5. An automatic solar-powered motorized exterior window shade device as in claim 4 wherein the said microcontroller and said environmental sensors interact in the methods comprising:

q. a set power level generated by the said solar collection array that, in accordance with the microcontroller programming, constitutes a positive indication of direct sunlight,

r. a temperature sensor that does not begin taking readings until the said microcontroller programming determines the said set power level is reached, and then the microcontroller reads a positive indication of the set temperature level at 70° F.,

s. a moisture sensor that does not begin taking readings until the set power level is reached, the set temperature level is reached, and then the microcontroller determines if the moisture level is acceptable,

t. a wind sensor that does not begin taking readings until the set power level is reached, the set temperature is reached, the set moisture level is acceptable, and then the microcontroller reads a positive indication based on open circuit, and then,

u. when the microcontroller reads positive on all indicators, it commands the action of the motor to move in the extension direction until stopped by the optical sensors indicating full extension, but

v. when the microcontroller reads negative on any of the indicators and the shade is in the retracted position, no action is taken or, if the shade is in the extended position, the microcontroller commands the action of the motor to move in the retraction direction until the optical sensors indicate complete retraction.

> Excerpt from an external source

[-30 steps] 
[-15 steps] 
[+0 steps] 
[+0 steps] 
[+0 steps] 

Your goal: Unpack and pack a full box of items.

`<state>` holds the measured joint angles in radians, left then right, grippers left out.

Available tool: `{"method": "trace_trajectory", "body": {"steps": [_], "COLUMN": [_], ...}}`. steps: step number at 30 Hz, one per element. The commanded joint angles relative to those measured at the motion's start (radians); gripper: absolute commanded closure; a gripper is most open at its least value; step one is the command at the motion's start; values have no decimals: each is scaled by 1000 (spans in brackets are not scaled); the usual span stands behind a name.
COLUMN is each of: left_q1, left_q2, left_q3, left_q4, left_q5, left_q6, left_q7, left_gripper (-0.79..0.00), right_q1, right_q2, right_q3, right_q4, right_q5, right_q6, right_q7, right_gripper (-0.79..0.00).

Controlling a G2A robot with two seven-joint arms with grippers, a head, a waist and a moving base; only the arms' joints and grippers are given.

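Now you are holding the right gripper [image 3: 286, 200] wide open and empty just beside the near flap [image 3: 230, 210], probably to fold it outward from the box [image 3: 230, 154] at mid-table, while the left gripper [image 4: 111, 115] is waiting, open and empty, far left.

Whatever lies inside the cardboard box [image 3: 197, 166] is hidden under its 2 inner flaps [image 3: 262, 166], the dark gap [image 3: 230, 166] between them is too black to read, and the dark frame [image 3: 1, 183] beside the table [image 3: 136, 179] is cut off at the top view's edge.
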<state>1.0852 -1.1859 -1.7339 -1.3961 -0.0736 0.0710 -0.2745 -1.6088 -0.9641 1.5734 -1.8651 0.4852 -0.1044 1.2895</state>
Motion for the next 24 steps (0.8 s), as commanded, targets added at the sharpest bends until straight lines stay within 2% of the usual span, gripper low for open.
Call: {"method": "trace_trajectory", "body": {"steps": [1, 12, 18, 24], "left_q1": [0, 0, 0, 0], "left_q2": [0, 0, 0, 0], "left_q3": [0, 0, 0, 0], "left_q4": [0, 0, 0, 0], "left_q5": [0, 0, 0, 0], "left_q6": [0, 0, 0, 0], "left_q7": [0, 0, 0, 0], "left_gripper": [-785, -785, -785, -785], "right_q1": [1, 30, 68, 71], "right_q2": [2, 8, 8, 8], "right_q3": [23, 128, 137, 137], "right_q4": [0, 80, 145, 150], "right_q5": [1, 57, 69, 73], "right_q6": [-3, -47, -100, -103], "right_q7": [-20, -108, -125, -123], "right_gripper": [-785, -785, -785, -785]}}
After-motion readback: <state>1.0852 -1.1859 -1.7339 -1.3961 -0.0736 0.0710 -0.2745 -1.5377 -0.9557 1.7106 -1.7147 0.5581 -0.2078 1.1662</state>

6. An automatic solar-powered motorized exterior window shade device as in claim 5 further comprising extended and retracted optical sensors that are read by the microcontroller where the retraction status input is from the left-hand sensor and the extension status is from the right-hand sensor, in which case a positive reading from the optical sensor to the microcontroller consists of a completed optical circuit.

7. An automatic solar-powered motorized exterior window shade device as in claim 5 further comprising an electronic moisture sensor that collects moisture on the surface and sends signals to the microcontroller when the sensor detects moisture.

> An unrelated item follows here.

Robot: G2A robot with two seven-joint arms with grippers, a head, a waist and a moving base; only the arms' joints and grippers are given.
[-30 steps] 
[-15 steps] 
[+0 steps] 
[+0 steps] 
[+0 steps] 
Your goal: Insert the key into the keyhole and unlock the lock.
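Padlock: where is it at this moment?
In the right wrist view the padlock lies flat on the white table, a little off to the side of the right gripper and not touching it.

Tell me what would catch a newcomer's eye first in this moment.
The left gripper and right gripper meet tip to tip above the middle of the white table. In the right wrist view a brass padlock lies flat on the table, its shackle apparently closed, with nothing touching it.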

8. An automatic solar-powered motorized exterior window shade device as in claim 5 further comprising a wind gauge that has a hanging vane suspended between two electrical contacts and sends digital signals to the microcontroller when the vane and a contact connect.

9. An automatic solar-powered motorized exterior window shade device as in claim 1 further comprising a ballast sewn into the lower end of the shade fabric that acts as a weight for the fabric and contains eyes at each end that serve as guides to stabilize the shade during retraction or high wind.

10. An automatic solar-powered motorized exterior window shade device as in claim 1 further comprising of two steel cables affixed to each side of the bottom of the said housing, running through eyes on the said ballast, and then affixed in appropriate locations to an area below or to the side of the window or opening.

11. An automatic solar-powered motorized exterior window shade device as in claim 1 further comprising shaped metal and two molded end caps that contains the said retracted shade, roller shaft, slotted shafts, motor, microcontroller, temperature sensor, moisture sensor, and wind sensor, and is furthermore, slotted on the back to receive a bracket and to which the said guide lines are affixed.

12. An automatic solar-powered motorized exterior window shade device as in claim 10 further comprising a mounting device that is comprised of a piece of metal 24 inches long and flanged in two locations to match the slots on the back of the shade housing and drilled with 4 holes for mounting to exterior finishes.